The tuberculin reaction can tell whether or not someone is infected with tuberculosis, but because the tuberculin reaction is positive even in people who have been vaccinated with the BCG vaccine, it has relatively little diagnostic value in a situation where BCG vaccination is widespread, such as in Japan today. The Quanti-FERON-TB method (QFT method) is a method for diagnosing tuberculosis infection that is not affected by the BCG vaccination, and has been in practical use in Japan since 2006. For cervical lymph node tuberculosis, exploratory resection is required, for urinary tract tuberculosis, cystoscopy, and for meningitis, cerebrospinal fluid testing is required.

[Tomoyuki Yamaguchi]

Treatment

There are two types of treatment: surgery and chemotherapy. Since the discovery of streptomycin by the American microbiologist Waxman in 1944, new chemotherapy drugs have appeared one after another, and it has become possible to cure almost all cases of pulmonary tuberculosis with chemotherapy alone.
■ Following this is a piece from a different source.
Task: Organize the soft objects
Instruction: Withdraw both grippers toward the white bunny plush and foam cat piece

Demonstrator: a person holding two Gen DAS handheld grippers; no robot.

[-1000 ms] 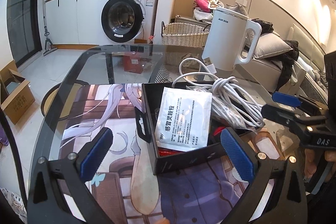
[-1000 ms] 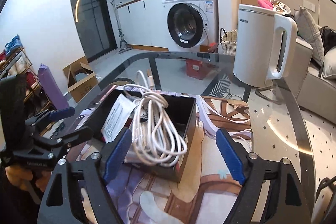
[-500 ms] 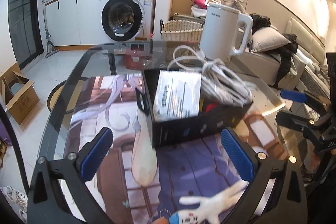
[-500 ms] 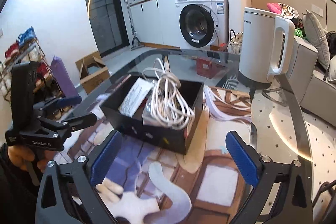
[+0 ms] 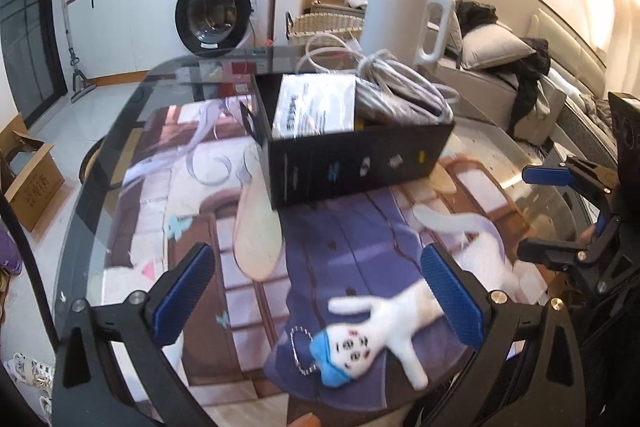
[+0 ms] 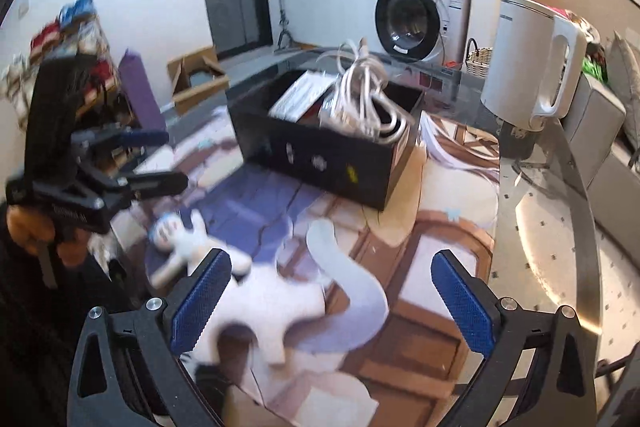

With the advancement of chemotherapy, the value of the three principles of medical treatment - air, rest, and nutrition - has declined relatively, and the indications for surgical therapy have been significantly narrowed, and it has been limited to only those cases in which chemotherapy cannot stop the excretion of bacteria. However, surgical therapy is still often performed for bone tuberculosis, etc. There are currently more than 10 types of chemotherapy that can be used, but hydrazide and rifampicin are the most powerful, and in principle, the standard treatment is to combine these two drugs with pyrazinamide and streptomycin or ethambutol. With this type of treatment, 6 to 9 months of treatment is sufficient for the initial treatment, and the recurrence rate is low.
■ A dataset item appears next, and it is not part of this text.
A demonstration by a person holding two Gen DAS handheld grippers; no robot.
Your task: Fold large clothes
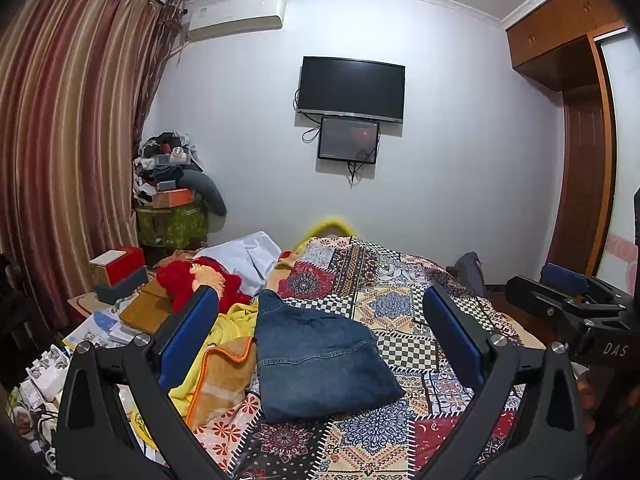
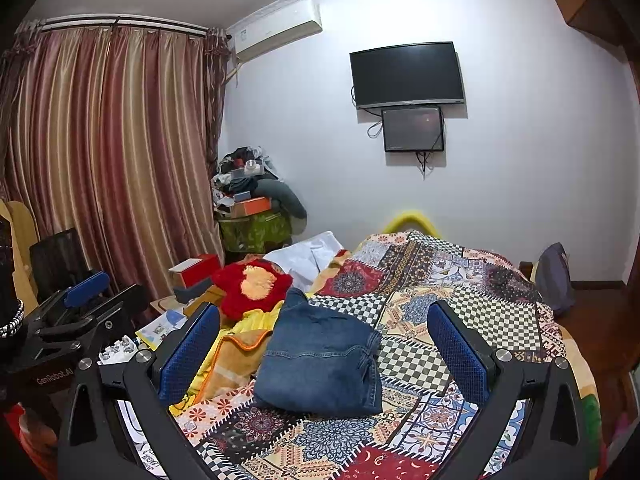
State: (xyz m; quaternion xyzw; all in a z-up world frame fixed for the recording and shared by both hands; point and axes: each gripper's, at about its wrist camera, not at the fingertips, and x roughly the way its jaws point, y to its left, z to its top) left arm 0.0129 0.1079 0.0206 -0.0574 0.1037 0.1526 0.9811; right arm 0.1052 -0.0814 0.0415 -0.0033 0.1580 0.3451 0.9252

One of the factors that impedes the effectiveness of chemotherapy is the problem of drug-resistant bacteria. According to a nationwide survey conducted in 2002, 8.2% of patients in Japan who have never received treatment for tuberculosis are resistant to one of the major drugs (hydrazide, rifampicin, streptomycin, or ethambutol). Tuberculosis that is resistant to both hydrazide and rifampicin is called multidrug-resistant (MDR) tuberculosis, and tuberculosis that is also resistant to kanamycin, new quinolones, etc. is called extensively drug-resistant (XDR) tuberculosis.
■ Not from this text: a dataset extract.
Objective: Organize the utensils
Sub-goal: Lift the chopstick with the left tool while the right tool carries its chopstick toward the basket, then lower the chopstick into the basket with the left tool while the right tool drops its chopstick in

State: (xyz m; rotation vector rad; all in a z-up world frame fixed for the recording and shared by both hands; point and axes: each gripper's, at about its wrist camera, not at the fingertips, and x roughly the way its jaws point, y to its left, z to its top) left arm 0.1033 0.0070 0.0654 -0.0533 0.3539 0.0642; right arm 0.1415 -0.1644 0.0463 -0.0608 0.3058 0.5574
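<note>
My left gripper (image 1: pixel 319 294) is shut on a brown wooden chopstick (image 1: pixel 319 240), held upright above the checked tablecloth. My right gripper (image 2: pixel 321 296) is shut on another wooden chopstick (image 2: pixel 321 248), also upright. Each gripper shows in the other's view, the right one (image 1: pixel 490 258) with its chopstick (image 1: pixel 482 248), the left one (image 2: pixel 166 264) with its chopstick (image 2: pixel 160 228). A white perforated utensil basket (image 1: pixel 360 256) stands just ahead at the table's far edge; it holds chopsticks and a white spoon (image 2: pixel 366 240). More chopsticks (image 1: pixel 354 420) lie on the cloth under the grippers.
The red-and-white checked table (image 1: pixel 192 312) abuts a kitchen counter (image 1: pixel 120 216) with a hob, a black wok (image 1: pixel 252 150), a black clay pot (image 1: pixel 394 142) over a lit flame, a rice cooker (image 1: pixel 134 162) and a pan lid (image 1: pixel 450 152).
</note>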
In order to improve treatment outcomes, it is essential to prevent irregular or interrupted use of medication. For this reason, the WHO recommends DOTS (Directly Observed Treatment, Short-course), in which medical staff monitor patients as they take their medication. In Japan, various support programs are being implemented to ensure that patients take medication (Japanese version of DOTS strategy).

[Tomoyuki Yamaguchi]

prevention

Previously, the first thought to prevent infection was isolation of patients, but if chemotherapy can reduce the amount of bacteria excreted and the frequency of coughing, infection can be prevented, so treatment is essentially infection prevention, and even smear-positive patients can now get by with short-term hospitalization. There are two methods for preventing the disease: BCG vaccination, which is administered before infection, and chemical prevention, which is administered after infection. In Japan, BCG vaccination was switched from intradermal to percutaneous inoculation in 1967, and no longer leaves ulcers or large scars at the vaccination site that are difficult to heal. The vaccine was administered once in infancy until the age of four, and thereafter to first-year elementary school and junior high school students who had a negative tuberculin reaction, but in April 2003, tuberculin reaction tests and BCG vaccinations for elementary and junior high school students were abolished. Furthermore, in light of the declining incidence rate among young people, the harmful effects of false-positive tuberculin test results resulting from the loss of the opportunity to receive BCG vaccination, and the accumulation of medical knowledge regarding the safety of administering BCG directly, the system was revised and, from April 2005, tuberculin tests were completely abolished from routine vaccinations, with those under six months of age now receiving only one direct BCG vaccination. Chemical prevention can reduce the incidence of disease by more than half by having those thought to be infected take hydrazide for six months, and this effect is observed long after the administration of hydrazide has ceased.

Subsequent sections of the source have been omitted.